[responsivevoice_button]
Raziye ÇAKIR
Tarih 26 Aralık 2020
Bulgar basınından seçilmiştir.
Aydınların olaylara tepkisi. Aydınlar uyandı!
Af Edilmeleri Olanaksız Alçaklar ve Göz Çıkaran Dolandırıcılık Tarafından Yönetilmek İstemiyoruz
Sofya’da 6 ay süren yılın geçe protestoları. “Kapıtal” gazetesi.
“Kliment Ohridski” Sofya Üniversitesi Hukuk Fakültesi Dekan Yardımcısı Doç.

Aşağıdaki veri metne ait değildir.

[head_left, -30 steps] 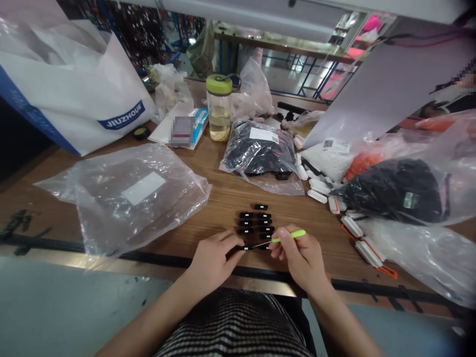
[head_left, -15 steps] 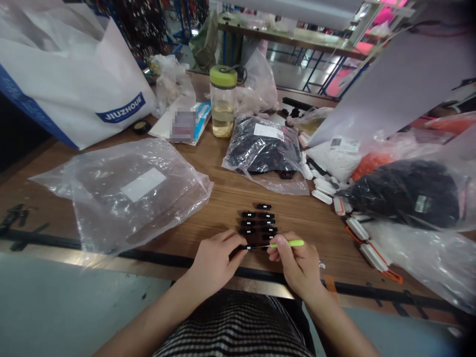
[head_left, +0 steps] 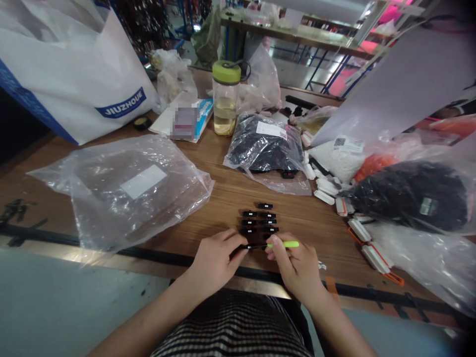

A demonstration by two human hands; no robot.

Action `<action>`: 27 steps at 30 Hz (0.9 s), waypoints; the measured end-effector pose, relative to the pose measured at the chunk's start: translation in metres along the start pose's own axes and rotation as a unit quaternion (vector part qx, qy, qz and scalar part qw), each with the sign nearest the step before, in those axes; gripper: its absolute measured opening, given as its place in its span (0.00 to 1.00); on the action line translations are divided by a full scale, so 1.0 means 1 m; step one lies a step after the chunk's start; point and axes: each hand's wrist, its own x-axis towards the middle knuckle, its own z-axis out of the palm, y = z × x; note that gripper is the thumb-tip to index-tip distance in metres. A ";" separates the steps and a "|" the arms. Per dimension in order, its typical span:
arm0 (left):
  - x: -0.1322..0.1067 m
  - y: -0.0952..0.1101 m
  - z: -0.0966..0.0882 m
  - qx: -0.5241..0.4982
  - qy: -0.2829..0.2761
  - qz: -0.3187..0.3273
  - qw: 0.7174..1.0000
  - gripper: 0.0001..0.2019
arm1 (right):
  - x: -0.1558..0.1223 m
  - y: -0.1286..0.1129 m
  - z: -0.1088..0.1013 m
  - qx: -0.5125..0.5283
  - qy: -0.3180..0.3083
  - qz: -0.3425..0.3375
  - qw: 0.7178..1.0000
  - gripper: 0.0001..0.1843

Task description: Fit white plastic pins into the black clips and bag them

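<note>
Two hands right at the near edge of the wooden counter (head_left: 327, 233), close together, not quite touching! Left hand (head_left: 215, 258) pinching a small black plastic piece (head_left: 241, 246) between thumb and fingers, right hand (head_left: 295, 265) gripping a slim pick with a lime-green handle (head_left: 284, 244), its thin tip reaching across to that piece. Just beyond the fingers, small black pieces with white marks (head_left: 260, 218) in two tidy columns on the bare wood, one more alone at the top, the lowest ones partly hidden behind the hands. Below the counter, a checked garment (head_left: 230, 322) across the lap. Further out on the left, a big clear plastic bag with a white label (head_left: 126, 193); on the right, a clear bag stuffed with black goods (head_left: 409, 196), and loose white plastic parts with orange strips (head_left: 374, 258) alongside it. Mid-counter, a clear bag of black items (head_left: 264, 144). Toward the far edge, a water bottle with a green lid (head_left: 225, 96), a blurred box (head_left: 186, 121), a roll of black tape (head_left: 142, 123), and a white tote printed JIUZHOUE in blue (head_left: 78, 74) at the far left corner. Beyond it all, a second wooden bench on blue metal legs (head_left: 297, 34).
</note>
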 end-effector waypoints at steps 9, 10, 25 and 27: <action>0.001 0.000 0.000 0.002 0.015 0.009 1.000 0.04 | 0.000 0.002 -0.003 0.053 0.056 0.019 0.997 0.14; 0.001 0.000 0.000 0.002 0.017 0.009 1.000 0.04 | 0.000 0.002 -0.003 0.050 0.052 0.013 0.997 0.14; 0.000 0.001 0.000 -0.001 0.008 0.007 1.000 0.04 | -0.003 0.001 0.000 0.016 0.052 -0.016 0.998 0.13; 0.000 0.000 0.000 0.002 0.009 0.007 1.000 0.04 | -0.003 0.002 0.001 0.022 0.044 -0.012 0.999 0.13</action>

D-r Martın Belov 2020 yılı olaylarını değerlendiriyor.
Ben Martin Belov,
Bulgaristan Cumhuriyeti’nin bağımsız görüşlü ve hür vatandaşı olarak, özgürlük, demokrasi, hukuk devleti, sosyal ilerleme ve Avrupa halkları arasında dayanışmayı özendirmek için kurulan Avrupa Birliği’nin gururlu bir vatandaşı olarak, ülkemi bugün idare eden ve tek ödevi Brüksel’den gelen paraları paylaştırmak olan hükümet tarafından daha fazla yönetilmek istemediğini kesin kararlı duyuruyorum.
Yolsuzluk ve dalaverelerle katıldığı ve rüşvetle iş gördüğü esaslı bir şekilde kanıtlanmış olan, hiçbir kimseye hiçbir faydası dokunmayan, ancak himaye altında olanlara, hısım akrabaya hizmet veren, çok tehlikeli boyutlar alan iş bilmezlik ve beceriksizlikle, insan haklarını her yerde ayakaltına alan bu hükümet yasallığını geri dönüşü olmayan bir şekilde çoktan kaydetmiştir.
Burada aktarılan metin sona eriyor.